Ces traitements d'adsorption sont donc très efficaces pour des molécules hydrophobes (qui n'aiment pas l'eau : plutôt solubles dans les huiles et les graisses) et beaucoup moins, voire pas du tout, pour les molécules hydrophiles (qui aiment l'eau, très solubles dans l'eau). Ces dernières molécules sont cependant de plus en plus utilisées car elles sont très faciles à éliminer par lavage et ne s'accumulent pas dans la chaîne alimentaire, tous les nouveaux pesticides étant plutôt hydrophiles.

Les traitements de rétention membranaire, quant à eux, font appel à des filtres dont la porosité est très faible. Elles permettent donc de retenir les bactéries. Les membranes sont des fibres creuses et poreuses à base de cellulose ou de poudre métalliques. Tandis que les filtres classiques à sable sont des filtres superposés (l'eau s'infiltre par percolation), les filtres à membranes sont sous forme de cylindres verticaux. L'eau, sous pression, se répartit le long des fibres et traverse la paroi poreuse. Les filtres se distinguent par la taille des pores de la membrane. Les membranes d'ultra filtration offrent un « seuil de coupure » de 0,01 micron ce qui garantit l'arrêt des algues, des micropolluants, des bactéries, et de la plupart des virus.
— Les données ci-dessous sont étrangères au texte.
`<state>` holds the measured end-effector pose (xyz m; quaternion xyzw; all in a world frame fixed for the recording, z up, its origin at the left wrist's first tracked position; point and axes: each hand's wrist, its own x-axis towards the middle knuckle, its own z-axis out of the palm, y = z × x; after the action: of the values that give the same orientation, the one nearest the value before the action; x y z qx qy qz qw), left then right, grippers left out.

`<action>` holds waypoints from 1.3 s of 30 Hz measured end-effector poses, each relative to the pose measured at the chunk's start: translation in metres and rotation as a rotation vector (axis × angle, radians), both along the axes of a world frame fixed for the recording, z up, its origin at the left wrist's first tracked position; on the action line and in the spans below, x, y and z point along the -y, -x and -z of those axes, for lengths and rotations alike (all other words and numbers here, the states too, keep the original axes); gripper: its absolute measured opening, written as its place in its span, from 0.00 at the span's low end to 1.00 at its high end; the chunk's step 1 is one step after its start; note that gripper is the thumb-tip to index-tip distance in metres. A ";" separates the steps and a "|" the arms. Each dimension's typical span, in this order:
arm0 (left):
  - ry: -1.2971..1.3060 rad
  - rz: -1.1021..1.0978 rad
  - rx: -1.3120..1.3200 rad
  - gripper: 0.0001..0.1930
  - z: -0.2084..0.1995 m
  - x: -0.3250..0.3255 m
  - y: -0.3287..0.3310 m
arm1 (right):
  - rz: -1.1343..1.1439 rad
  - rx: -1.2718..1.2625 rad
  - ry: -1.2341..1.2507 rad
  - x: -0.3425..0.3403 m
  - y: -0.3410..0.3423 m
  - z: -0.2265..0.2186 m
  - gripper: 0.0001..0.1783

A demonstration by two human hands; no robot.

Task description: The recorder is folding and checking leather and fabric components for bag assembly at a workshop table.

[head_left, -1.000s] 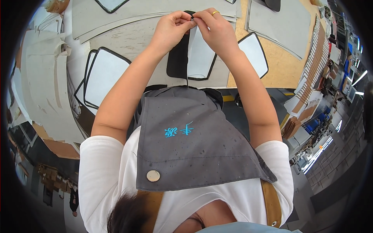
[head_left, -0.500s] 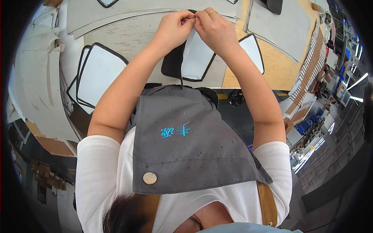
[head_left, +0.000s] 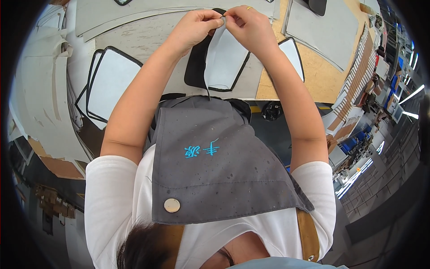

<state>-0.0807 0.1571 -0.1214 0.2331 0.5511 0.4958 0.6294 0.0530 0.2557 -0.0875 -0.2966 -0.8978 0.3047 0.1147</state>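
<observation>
At the far middle of the table, my left hand [head_left: 195,29] and my right hand [head_left: 253,30] meet with fingertips closed on the far edge of a white panel with black edging [head_left: 224,62]. A black sheet [head_left: 195,67] shows along the panel's left side, partly under it. Both hands pinch close together at the top, where the black and white layers meet. The panel's left edge is lifted and bends upward, while its near end lies by the table edge. My fingers hide the exact spot being pinched.
More white panels with black edging [head_left: 114,76] lie overlapped at the left, and another panel [head_left: 293,56] is beside my right forearm. Grey sheets [head_left: 324,36] are stacked at the far right, with a black piece [head_left: 317,6] on top. Torn cardboard [head_left: 42,89] stands at the far left.
My right hand has turned and opened its grip outward, with the thumb more visible. The white panel's left edge is lifted more, showing more of its face. Both hands stay at the same edge.
</observation>
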 end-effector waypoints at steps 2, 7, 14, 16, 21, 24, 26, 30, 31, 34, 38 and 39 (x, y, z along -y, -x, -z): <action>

La nanofiltration retient des molécules de poids moléculaire de l'ordre de 200 ou plus. Pour retenir les molécules plus petites, seule l'osmose inverse sera utilisable. Il ne faudra pas oublier que la transformation d'une molécule conduit toujours à une molécule de taille inférieure. Là aussi, le choix doit être dicté par les molécules à éliminer. Pour la nanofiltration, la porosité de la membrane (sa capacité à retenir les molécules d'une taille donnée) est un paramètre primordial en fonction des molécules à retirer.

Si la plupart des recherches visent à améliorer les traitements, l'INRA de son côté, étudie aussi des voies de prévention afin de favoriser la dégradation des pesticides par le biais de bactéries ou de champignons. Une collection européenne de bactéries dégradant les pesticides a ainsi été constituée.

En conclusion : les pesticides sont des molécules chimiques largement utilisées dans le passé et qui le resteront dans le futur. Les actions préventives sur le choix de nouvelles molécules, la définition de zones vulnérables, l'information des applicateurs est à maintenir et à amplifier.